I'm assuming the "rate of entrepreneurship" means the percentage of people in
that age range who are entrepreneurs. If that's the case, wouldn't the mid to
older age ranges have an advantage, since people who started being
entrepreneurs in their twenties, could conceivably still be entrepreneurs in
their 30s and beyond?

In other words, at the upper age ranges you're counting both people who just
started being entrepreneurs as well as people who are continuing to be
entrepreneurs. Whereas in the 20-25 age range, the only pool of people to
count is the just-starting entrepreneurs.

I think it would be more informative to show the median age of first-time
founders. The article linked in this post mentions the average and median age
for founders is 39, but in the context of this myth it makes a difference if
that's a 39 year old first time founder or if he's on his seventh company and
has been an entrepreneur since he was 19.

------
stuff4ben
It's really a time tradeoff. I see the first option, as pg and others espouse,
as being the typical 20-something right out of college with no life (family
life) and no money. They can afford to spend 100 hours a week on their startup
gaining knowledge and experience as fast as they can.

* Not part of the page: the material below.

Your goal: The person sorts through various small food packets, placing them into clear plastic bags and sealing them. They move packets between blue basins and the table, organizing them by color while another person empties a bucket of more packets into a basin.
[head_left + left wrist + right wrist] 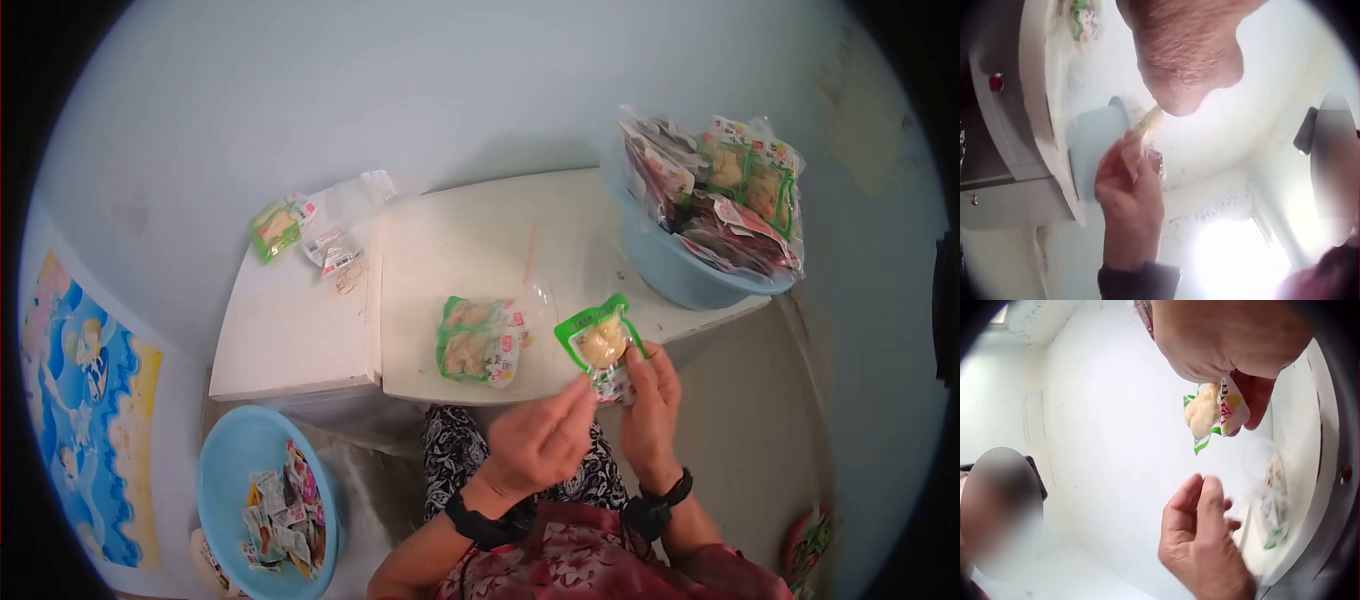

Since they have no
outside commitments and no huge debts holding them down (other than college),
they can do this.

The other option is to work a normal job for a decade building experience and
knowledge slowly over time and then when you're in your mid-30's start your
company. It's a race to gain knowledge and experience and while one way might
be preferable to the other, it doesn't mean it can't be done either way.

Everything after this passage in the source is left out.